Activity:
Show each line of the data below in which "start" occurs.

Input data:
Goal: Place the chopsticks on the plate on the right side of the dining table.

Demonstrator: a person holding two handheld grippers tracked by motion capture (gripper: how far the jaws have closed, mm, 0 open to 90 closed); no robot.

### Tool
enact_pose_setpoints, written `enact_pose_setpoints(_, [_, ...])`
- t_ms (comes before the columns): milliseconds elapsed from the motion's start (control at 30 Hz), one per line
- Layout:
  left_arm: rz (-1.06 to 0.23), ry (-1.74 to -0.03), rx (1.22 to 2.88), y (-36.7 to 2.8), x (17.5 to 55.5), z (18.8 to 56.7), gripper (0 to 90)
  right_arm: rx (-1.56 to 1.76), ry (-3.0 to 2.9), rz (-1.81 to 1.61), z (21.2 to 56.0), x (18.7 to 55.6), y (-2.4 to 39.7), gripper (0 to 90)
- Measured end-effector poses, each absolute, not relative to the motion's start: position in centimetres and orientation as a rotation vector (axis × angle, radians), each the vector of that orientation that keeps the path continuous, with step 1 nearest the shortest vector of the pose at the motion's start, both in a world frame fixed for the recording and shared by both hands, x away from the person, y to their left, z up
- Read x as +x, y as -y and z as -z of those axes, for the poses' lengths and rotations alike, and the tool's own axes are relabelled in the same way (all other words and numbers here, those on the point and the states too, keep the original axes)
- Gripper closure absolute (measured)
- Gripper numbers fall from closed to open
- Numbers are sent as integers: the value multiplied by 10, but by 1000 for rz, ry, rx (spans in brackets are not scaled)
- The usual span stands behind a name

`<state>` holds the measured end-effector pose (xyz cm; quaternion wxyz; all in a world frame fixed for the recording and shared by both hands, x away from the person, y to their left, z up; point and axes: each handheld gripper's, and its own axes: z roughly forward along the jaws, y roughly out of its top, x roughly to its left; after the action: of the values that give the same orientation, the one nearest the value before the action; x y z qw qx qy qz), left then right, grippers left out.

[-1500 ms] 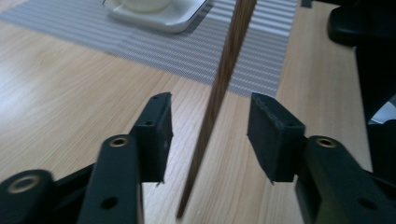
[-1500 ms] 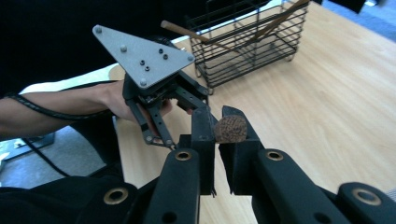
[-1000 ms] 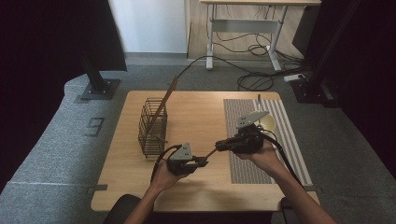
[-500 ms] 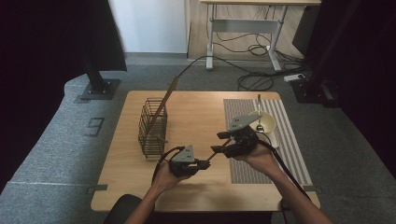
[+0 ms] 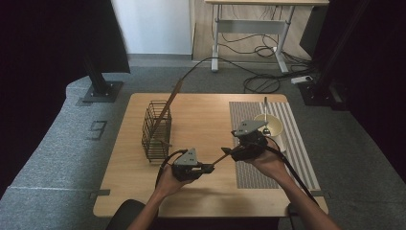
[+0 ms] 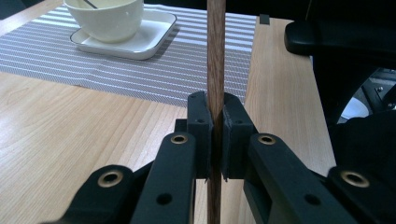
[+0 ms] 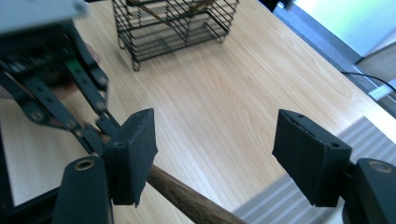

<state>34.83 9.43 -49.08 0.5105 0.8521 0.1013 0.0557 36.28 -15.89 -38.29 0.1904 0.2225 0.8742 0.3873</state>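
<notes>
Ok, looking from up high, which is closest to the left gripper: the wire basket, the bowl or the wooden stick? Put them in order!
From the left gripper, in the high view:
1. The wooden stick: clamped between its jaws, slanting up toward the right gripper.
2. The wire basket: just behind it, on the left part of the table.
3. The bowl: farthest, on the striped mat at the right.

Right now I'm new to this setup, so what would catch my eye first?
The brown wooden stick clamped in the left gripper near the table's front, its other end passing the right gripper, whose jaws have just been opening. Then the black wire basket at the left and the white bowl on the striped mat.
</notes>
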Motion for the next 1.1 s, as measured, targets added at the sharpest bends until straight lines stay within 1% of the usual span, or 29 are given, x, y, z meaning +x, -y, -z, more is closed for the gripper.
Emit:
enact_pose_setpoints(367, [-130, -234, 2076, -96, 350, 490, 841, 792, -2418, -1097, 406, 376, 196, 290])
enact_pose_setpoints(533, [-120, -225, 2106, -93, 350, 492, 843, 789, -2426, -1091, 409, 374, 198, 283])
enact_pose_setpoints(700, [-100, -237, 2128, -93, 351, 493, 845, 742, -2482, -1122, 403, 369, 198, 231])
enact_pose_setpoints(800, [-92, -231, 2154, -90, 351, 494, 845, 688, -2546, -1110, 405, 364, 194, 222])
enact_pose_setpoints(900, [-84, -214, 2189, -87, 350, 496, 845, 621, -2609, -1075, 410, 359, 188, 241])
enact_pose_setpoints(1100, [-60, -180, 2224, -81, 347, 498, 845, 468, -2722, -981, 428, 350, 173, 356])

Output for this exercise:
- t_ms (comes before the columns): milliseconds elapsed from the motion's start (control at 30 Hz), one per line
- Measured end-effector poses, each absolute, not relative to the motion's start: position in centimetres and orientation as a rotation vector (axis × angle, radians), each the vector of that orientation that keeps the path continuous, with step 1 nearest the shortest vector of the pose at the motion's start, both in a world frame fixed for the recording and shared by both hands, x away from the person, y to their left, z up

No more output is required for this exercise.